Hi, my first post here so I hope its ok! I know this looks long, but please don't be put off, it's probably way more simple than it looks, its probably a basic 'statistics ethics' question so please have a go!


I conducted a survey, which had many questions for which the answers were yes/no, or 'tick all that apply' or 'choose from 1-5', etc.

But the 2nd part was forced-response Randomised Response Trial (RRT) data. For those that don't know, this is a way of asking sensitive YES/NO questions from people. You have a dice, the person answering the question rolls the dice, and is instructed that if they roll a 5, they MUST answer YES, regardless of the truth, if they roll a 6, they must asnwer NO. If they roll 1-4, they should answer honestly. As I don't see the dice roll, I can't know whether they told the truth or not, making it safe for them.

In theory, 1/6 of the responses should be forced YES's, and 1/6 forced NO's.

I then ran a bootstrap on the data, and used a formula (not sure how to type it here) which basically removes the probable forced responses, leaving an estimate of the truth. The proportions of people who have admitted to something can then be guessed.

This is all fine and I've done with that bit, the bit I'm struggling with is this: how do I perform correlations between rows of unprocessed RRT data, or between unprocessed RRT and normal answers? I know the mechanisms, and a Spearman rank seems most appropriate to me, but I need to know whether I actually can.
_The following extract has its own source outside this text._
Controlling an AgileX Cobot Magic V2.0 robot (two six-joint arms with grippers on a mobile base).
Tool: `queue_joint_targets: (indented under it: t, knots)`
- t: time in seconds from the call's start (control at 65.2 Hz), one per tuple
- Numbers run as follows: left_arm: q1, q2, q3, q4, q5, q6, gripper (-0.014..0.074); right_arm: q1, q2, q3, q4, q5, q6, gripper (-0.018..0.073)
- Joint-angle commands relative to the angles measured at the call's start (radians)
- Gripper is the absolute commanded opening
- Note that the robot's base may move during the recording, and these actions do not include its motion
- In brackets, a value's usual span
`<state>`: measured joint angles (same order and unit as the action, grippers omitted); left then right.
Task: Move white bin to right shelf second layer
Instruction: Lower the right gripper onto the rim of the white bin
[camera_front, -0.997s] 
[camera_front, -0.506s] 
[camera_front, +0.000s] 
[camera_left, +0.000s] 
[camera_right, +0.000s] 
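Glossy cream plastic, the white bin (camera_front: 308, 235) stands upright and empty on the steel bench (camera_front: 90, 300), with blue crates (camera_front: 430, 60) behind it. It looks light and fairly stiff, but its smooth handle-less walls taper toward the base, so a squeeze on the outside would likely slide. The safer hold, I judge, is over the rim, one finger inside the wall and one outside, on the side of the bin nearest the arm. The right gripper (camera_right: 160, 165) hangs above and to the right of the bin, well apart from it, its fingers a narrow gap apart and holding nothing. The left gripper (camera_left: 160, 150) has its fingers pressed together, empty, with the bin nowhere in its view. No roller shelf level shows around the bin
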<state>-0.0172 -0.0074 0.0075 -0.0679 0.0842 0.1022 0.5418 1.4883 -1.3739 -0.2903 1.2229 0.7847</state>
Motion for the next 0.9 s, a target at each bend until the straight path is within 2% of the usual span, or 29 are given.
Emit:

Here's what I'm struggling with; the untouched data has false answers in it (forced yes's and no's), and so it seems to be bad form to use this as if it were true. But as there should be the same number of forced yes's and no's, they should cancel out, right? Meaning I can run correlation tests on them. What I need to know most is this; is treating the RRT data the same as the data from the 'normal' questions OK to do? Or will it be frowned upon?


Carry on reading here if you need to know more...

If I've been confusing, I'll give an example;

Say the questionnaire concerned speeding in driving. One of the normal questions asks how old the driver is, in age bracket categories (18-30, 31-40 etc...), simple.

The RRT question asks 'Have you been prosecuted for speeding in the past year?'

So I end up with my two rows of data, one of which (age) is normal, and the other has some forced responses in it. Can I perform a correlation to find out whether the two correlate? Or would it not be allowed?

Thanks, and please ask away if there's anything more you need to know, Sorry it was so complicated!